§ **What the exercise asks**: Show each line of the records in which the word "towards" occurs.

§ **Data shown**:
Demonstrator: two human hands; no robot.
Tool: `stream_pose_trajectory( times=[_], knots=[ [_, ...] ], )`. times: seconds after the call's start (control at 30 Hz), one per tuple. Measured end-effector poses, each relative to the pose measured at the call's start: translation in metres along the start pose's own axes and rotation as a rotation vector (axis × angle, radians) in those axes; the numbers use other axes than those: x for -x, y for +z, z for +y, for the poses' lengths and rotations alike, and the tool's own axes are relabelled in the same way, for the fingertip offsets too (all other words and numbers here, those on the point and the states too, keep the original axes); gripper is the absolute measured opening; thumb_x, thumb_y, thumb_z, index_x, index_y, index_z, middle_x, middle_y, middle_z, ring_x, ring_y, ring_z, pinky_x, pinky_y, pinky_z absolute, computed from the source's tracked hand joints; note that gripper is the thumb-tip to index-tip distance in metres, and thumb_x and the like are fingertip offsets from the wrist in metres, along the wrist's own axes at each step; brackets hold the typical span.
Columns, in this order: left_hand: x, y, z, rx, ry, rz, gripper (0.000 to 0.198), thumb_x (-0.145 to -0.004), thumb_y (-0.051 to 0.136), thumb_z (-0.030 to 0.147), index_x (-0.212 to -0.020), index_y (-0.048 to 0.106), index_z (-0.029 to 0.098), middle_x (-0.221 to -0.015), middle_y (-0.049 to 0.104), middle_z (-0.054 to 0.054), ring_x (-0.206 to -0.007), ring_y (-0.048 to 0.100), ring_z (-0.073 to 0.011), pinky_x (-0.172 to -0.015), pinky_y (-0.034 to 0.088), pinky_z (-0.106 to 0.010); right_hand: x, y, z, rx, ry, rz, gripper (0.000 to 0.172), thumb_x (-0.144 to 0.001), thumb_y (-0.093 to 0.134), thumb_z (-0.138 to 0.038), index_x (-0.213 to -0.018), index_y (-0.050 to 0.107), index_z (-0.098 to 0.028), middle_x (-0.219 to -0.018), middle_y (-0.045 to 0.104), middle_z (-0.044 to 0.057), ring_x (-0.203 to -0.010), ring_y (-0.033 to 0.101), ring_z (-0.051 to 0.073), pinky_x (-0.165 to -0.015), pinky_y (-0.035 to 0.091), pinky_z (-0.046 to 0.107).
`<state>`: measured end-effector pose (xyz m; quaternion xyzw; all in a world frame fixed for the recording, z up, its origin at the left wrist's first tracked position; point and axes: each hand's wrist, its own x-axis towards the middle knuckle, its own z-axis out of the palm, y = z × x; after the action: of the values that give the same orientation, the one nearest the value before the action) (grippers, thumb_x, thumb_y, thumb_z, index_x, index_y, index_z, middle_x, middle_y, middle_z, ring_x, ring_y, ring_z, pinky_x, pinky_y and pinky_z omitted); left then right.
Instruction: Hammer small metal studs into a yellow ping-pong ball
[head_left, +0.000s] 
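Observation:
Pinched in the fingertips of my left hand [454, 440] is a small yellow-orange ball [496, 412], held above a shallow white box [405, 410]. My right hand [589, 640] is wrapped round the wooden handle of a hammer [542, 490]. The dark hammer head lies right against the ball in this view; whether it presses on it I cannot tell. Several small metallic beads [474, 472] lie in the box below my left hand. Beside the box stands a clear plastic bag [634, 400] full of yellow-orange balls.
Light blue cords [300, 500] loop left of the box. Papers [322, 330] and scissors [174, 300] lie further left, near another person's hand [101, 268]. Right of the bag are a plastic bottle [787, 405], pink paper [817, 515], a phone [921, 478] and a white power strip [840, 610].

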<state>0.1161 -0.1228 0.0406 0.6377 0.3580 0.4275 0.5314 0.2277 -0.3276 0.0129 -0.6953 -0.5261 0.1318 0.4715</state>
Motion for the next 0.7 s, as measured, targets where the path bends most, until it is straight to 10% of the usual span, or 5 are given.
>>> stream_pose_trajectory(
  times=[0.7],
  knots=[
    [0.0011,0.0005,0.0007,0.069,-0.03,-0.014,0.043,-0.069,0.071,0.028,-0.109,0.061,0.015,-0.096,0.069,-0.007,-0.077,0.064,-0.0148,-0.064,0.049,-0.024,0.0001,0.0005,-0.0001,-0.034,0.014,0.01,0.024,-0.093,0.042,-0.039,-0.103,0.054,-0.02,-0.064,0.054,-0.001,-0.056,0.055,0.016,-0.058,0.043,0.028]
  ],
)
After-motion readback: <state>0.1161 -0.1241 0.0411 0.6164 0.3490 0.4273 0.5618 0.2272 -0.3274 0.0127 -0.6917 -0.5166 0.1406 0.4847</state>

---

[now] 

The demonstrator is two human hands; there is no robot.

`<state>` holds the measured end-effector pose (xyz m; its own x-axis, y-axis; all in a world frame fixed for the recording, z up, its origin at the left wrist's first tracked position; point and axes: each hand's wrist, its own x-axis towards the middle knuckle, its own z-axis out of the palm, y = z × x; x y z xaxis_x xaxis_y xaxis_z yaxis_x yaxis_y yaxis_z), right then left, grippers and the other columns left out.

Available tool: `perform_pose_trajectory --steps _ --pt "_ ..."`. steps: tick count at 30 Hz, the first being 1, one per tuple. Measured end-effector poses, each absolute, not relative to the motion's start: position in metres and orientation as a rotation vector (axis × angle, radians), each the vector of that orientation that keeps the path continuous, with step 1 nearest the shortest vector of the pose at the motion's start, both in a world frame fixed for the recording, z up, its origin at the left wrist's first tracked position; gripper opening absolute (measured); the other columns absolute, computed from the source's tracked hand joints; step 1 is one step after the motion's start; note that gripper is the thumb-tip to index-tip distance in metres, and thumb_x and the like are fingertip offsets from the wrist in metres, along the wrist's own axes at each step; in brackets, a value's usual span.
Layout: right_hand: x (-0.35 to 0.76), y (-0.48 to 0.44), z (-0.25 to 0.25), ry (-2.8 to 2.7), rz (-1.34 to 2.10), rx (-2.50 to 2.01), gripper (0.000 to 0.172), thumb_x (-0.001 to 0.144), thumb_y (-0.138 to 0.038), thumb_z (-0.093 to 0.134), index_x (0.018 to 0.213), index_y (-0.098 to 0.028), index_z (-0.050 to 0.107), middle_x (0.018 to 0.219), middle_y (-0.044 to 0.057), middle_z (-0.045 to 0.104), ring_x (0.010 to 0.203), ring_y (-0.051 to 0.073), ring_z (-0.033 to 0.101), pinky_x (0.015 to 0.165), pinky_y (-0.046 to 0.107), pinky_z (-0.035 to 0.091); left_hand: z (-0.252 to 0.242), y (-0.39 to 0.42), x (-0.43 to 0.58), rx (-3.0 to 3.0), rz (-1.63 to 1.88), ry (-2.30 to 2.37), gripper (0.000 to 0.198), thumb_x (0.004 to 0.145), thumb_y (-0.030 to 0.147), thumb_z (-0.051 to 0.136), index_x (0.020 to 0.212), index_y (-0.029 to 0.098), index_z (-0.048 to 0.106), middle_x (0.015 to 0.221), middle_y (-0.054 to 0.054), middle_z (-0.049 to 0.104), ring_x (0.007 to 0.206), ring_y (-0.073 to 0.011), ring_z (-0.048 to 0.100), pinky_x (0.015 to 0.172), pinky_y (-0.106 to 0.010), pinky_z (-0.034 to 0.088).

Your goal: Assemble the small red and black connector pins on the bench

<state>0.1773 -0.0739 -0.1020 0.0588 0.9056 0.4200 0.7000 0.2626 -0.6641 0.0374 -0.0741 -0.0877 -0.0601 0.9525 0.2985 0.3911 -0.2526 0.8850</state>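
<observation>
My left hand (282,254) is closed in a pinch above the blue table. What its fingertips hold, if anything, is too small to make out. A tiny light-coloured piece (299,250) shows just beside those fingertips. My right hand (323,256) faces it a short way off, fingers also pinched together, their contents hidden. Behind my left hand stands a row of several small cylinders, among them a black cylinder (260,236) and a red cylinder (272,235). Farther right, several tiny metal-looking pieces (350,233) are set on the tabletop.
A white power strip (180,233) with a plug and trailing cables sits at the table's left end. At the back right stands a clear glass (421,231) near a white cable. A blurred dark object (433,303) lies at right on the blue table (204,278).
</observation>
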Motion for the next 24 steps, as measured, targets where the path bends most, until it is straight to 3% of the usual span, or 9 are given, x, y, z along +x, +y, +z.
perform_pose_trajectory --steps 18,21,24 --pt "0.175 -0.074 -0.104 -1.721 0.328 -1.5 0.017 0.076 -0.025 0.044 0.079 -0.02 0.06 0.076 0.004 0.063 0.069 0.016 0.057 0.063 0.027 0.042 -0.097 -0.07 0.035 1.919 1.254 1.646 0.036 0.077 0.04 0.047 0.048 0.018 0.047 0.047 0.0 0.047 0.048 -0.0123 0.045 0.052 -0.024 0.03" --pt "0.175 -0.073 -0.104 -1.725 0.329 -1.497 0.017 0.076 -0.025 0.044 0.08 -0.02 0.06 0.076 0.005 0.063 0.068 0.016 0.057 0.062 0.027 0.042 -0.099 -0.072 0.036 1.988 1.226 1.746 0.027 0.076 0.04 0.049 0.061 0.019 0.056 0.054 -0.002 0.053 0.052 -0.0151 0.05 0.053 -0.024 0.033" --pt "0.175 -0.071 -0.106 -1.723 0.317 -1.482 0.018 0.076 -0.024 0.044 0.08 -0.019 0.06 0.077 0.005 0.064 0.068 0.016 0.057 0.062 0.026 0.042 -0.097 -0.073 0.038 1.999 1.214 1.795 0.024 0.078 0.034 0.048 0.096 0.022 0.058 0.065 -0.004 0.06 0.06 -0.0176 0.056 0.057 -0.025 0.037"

§ **Problem solution**:
`<state>`: measured end-effector pose (xyz m; quaternion xyzw; all in a world frame fixed for the recording, z up, its origin at the left wrist's first tracked position; point and axes: each hand's wrist, its own x-axis towards the middle knuckle, its own z-axis out of the palm, y = z × x; after the action: of the values that give the same orientation, the one nearest the value before the action) (grippers, thumb_x, thumb_y, thumb_z, index_x, index_y, index_z, middle_x, middle_y, middle_z, ring_x, ring_y, ring_z, pinky_x, pinky_y and pinky_z omitted); left then right.
`<state>` holds the measured end-effector pose (xyz m; its own x-axis, y-axis; all in a world frame fixed for the recording, z up, its origin at the left wrist's first tracked position; point and axes: each hand's wrist, its own x-axis towards the middle knuckle, its own z-axis out of the palm, y = z × x; x y z xaxis_x xaxis_y xaxis_z yaxis_x yaxis_y yaxis_z), right then left, grippers and the other columns left out.

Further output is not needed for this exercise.